> _What the task requires_:
Line by line, transcribe the material shown below exactly.

> _Given information_:
- Opening Delimiter -
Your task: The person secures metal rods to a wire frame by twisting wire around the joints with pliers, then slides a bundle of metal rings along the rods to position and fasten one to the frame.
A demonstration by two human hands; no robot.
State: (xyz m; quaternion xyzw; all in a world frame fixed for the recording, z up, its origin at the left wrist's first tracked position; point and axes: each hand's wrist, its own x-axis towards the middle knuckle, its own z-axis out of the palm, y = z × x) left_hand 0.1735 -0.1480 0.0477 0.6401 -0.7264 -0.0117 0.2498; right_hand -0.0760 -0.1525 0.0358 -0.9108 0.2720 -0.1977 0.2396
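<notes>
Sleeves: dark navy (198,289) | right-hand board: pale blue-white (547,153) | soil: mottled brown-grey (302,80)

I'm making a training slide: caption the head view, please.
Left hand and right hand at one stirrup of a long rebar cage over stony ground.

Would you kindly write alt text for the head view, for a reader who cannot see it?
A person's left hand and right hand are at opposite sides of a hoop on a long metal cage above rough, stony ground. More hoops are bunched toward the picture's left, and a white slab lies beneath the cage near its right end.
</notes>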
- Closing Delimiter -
> _Your solution_:
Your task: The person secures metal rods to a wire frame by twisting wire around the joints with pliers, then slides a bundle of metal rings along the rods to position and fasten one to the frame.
A demonstration by two human hands; no robot.
State: (xyz m; quaternion xyzw; all in a world frame fixed for the recording, z up, its origin at the left wrist's first tracked position; point and axes: each hand's wrist, its own x-axis towards the middle knuckle, its own z-axis out of the palm, y = z × x) left_hand 0.1735 -0.1480 0.0477 0.6401 -0.7264 -0.0117 0.2498; right_hand -0.0760 -0.1525 0.0358 -0.9108 0.2720 -0.1977 0.2396
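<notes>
Sleeves: dark navy (198,289) | right-hand board: pale blue-white (547,153) | soil: mottled brown-grey (302,80)

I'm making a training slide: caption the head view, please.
Left hand and right hand at one stirrup of a long rebar cage over stony ground.

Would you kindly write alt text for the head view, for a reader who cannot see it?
A person's left hand and right hand are at opposite sides of a hoop on a long metal cage above rough, stony ground. More hoops are bunched toward the picture's left, and a white slab lies beneath the cage near its right end.
</notes>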

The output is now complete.